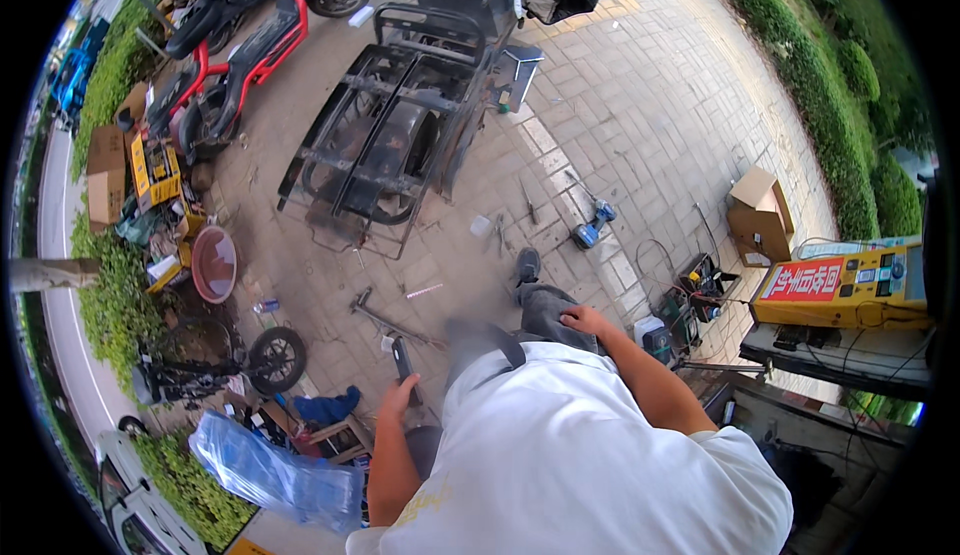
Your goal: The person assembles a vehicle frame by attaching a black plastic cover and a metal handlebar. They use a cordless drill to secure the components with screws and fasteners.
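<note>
Where the paving meets the hedge, we see a yellow cabinet [850, 290] with a red sign panel, one brown box [760, 217] on the right and two brown boxes [105, 170] on the left. Our left hand [398, 395] grips a dark phone [403, 360] above the knee; our right hand [583, 320] lies flat, fingers loose, on the grey trousers [545, 310]. Ahead stand one black cart frame [385, 140] and one red scooter [240, 50].

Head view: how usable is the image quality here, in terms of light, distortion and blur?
Head view: even daylight, no harsh glare; the fisheye bends the paving lines toward a black rim; the metal cart frame at centre is sharp; the left hand, holding a dark phone, and the right hand on the knee are clear, though the lap between them looks smeared.
</note>
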Action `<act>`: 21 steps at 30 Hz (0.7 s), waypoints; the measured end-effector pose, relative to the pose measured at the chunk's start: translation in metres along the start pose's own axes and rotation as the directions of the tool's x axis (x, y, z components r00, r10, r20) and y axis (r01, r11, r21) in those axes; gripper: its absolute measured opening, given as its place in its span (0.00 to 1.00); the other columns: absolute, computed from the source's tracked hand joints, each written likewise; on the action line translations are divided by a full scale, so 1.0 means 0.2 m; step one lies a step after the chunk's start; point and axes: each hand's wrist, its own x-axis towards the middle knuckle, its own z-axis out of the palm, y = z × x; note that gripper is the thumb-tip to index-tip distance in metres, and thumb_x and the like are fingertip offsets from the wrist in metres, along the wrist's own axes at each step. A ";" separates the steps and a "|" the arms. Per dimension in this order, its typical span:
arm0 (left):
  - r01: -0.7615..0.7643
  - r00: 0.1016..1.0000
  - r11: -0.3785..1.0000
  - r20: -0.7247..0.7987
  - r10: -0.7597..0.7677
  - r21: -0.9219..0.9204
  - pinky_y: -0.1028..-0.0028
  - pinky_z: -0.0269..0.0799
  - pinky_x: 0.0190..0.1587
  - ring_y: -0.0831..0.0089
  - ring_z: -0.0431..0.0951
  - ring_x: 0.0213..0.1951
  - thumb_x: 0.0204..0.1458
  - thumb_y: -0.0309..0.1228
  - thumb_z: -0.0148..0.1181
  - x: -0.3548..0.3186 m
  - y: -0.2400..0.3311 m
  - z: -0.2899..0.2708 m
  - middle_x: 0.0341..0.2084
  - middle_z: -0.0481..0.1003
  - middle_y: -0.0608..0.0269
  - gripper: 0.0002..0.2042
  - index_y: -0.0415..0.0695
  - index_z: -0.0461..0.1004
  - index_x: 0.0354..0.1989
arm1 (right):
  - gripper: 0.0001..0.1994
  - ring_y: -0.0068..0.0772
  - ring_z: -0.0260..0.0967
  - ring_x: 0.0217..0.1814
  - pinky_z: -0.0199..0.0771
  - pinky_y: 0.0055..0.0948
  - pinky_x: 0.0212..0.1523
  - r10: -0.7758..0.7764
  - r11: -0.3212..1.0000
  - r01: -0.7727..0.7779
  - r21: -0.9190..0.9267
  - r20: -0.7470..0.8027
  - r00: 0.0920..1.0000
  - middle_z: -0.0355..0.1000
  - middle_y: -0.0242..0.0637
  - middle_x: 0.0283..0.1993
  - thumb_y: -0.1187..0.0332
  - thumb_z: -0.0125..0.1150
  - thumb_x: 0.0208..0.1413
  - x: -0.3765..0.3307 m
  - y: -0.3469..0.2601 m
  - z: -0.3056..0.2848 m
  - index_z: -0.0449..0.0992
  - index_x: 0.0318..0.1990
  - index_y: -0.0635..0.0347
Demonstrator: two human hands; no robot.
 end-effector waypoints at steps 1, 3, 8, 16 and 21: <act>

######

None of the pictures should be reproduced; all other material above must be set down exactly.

Your goal: The person assembles a vehicle frame by attaching a black plastic cover and a metal handlebar. They use a cordless drill to secure the components with screws and fasteners.
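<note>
Where the paving meets the hedge, we see a yellow cabinet [850, 290] with a red sign panel, one brown box [760, 217] on the right and two brown boxes [105, 170] on the left. Our left hand [398, 395] grips a dark phone [403, 360] above the knee; our right hand [583, 320] lies flat, fingers loose, on the grey trousers [545, 310]. Ahead stand one black cart frame [385, 140] and one red scooter [240, 50].

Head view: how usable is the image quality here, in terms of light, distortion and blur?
Head view: even daylight, no harsh glare; the fisheye bends the paving lines toward a black rim; the metal cart frame at centre is sharp; the left hand, holding a dark phone, and the right hand on the knee are clear, though the lap between them looks smeared.
</note>
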Action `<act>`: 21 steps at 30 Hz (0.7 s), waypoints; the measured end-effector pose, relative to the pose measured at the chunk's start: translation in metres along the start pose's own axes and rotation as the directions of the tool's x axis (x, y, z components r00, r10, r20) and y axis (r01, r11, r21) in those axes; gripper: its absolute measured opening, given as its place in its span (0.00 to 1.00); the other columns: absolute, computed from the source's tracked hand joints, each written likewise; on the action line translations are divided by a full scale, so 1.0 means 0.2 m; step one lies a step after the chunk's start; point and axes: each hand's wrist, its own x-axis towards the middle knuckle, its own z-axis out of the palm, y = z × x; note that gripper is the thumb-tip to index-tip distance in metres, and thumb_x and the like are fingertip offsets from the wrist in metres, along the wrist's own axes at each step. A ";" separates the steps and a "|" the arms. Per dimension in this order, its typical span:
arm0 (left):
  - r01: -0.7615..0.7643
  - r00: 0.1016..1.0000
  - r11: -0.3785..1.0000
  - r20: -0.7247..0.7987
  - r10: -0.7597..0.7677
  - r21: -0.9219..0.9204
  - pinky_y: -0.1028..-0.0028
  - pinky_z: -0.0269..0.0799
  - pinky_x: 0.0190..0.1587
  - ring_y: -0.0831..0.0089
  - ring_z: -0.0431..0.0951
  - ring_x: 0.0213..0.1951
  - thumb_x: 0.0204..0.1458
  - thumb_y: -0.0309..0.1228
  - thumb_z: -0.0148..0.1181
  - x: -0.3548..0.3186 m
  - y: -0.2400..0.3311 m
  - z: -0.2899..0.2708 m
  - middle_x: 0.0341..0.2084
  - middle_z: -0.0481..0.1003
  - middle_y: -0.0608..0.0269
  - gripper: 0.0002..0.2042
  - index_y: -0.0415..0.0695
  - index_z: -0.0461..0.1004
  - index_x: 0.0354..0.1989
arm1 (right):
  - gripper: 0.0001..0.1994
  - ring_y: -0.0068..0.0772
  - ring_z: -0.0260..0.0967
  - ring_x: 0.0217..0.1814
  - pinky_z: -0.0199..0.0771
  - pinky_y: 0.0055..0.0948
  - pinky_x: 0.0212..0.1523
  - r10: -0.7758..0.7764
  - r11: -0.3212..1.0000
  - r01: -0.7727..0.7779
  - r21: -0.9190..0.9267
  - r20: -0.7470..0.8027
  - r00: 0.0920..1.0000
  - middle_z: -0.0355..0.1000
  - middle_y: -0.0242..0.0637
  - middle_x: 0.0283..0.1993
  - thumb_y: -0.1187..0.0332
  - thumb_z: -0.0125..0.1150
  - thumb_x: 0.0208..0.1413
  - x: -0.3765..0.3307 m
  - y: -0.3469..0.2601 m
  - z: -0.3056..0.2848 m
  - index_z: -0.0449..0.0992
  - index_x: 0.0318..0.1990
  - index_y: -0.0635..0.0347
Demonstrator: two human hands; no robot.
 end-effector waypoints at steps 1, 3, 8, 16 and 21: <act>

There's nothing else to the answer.